7.1 In the result ITA 4103/Del/2015 stands allowed.
8.0 We now take up the assessee’s appeal for assessment year 2009-10 bearing ITA 4104/Del/2015 wherein the assessee has challenged the application of rate of 8% for computing net profit by the Assessing Officer which has been further confirmed by the Ld. CIT (Appeals). Here also, we find that right from assessment year 2002-03 to the year under consideration, the net profit rate has ranged between 1.84% to 6.75%. A perusal of the assessment order also shows that the books of accounts were rejected before applying the net profit rate of 8%. However, the Assessing Officer has not given any reason for justifying the 6 ITA 4013 & 4104/D/2015 Assessment years 2006-07, 2009-10 rejection of books of accounts except for mentioning that the books of accounts could not be held reliable on account of a large number of self-generated cash vouchers. Thus, in our considered opinion, this cannot be held to be a justifiable reason for rejecting the books of accounts. On a direct query from the Bench, both the parties have also agreed that interest of justice would be met if the net profit rate of 6% is directed to be applied in this year.

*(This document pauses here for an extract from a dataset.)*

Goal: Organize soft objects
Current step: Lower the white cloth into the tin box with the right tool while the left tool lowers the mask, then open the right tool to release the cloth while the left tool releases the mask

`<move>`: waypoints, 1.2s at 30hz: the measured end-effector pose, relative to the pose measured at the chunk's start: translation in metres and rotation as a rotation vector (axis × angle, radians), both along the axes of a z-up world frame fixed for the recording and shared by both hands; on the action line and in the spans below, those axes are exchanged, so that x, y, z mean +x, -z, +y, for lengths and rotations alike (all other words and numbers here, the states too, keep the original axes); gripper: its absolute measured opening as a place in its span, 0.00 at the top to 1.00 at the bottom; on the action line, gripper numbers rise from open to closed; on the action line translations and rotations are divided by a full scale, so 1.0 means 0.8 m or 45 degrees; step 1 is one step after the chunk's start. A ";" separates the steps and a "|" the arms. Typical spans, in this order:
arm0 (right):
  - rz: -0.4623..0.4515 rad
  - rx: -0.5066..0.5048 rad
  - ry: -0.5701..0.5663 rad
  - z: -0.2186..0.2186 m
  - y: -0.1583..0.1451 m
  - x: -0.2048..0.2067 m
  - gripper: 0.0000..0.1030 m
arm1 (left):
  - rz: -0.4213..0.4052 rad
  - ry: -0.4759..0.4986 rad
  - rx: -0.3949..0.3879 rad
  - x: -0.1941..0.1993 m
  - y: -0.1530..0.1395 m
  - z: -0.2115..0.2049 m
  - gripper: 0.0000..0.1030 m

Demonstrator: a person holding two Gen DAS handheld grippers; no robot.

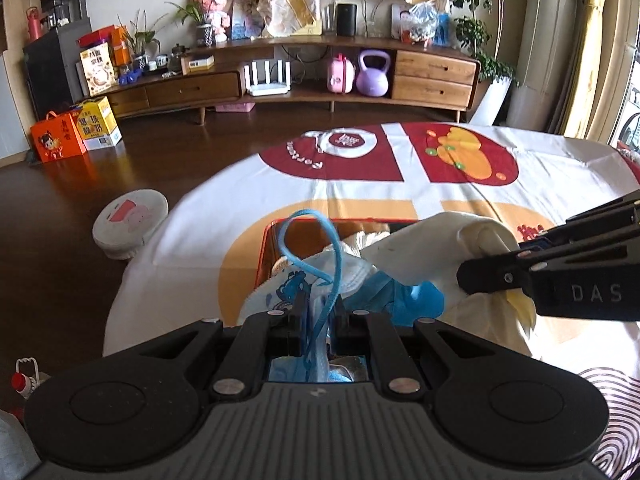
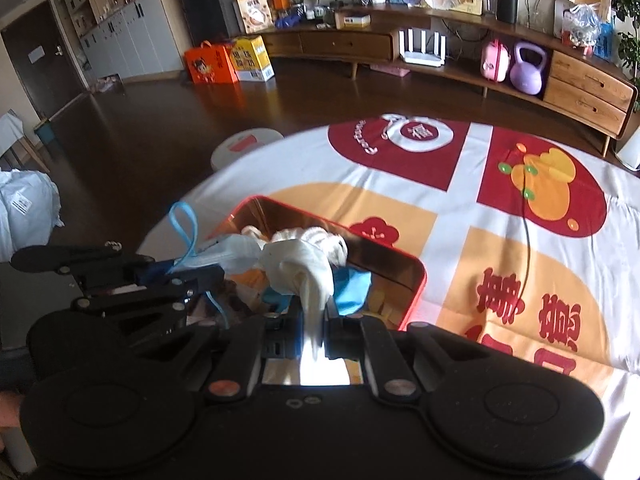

Accordingly, we modify the order of the Ld. CIT (Appeals) to the extent that now the Assessing Officer shall compute the net profit by applying net profit rate of 6% as against 8%.
8.1 Thus, ITA 4104/Del/2015 stands partly allowed.
9.0 In the result, ITA 4103/Del/2015 stands allowed and ITA 4104/Del/2015 stands partly allowed.
Order pronounced in the open court on 27/12/2018.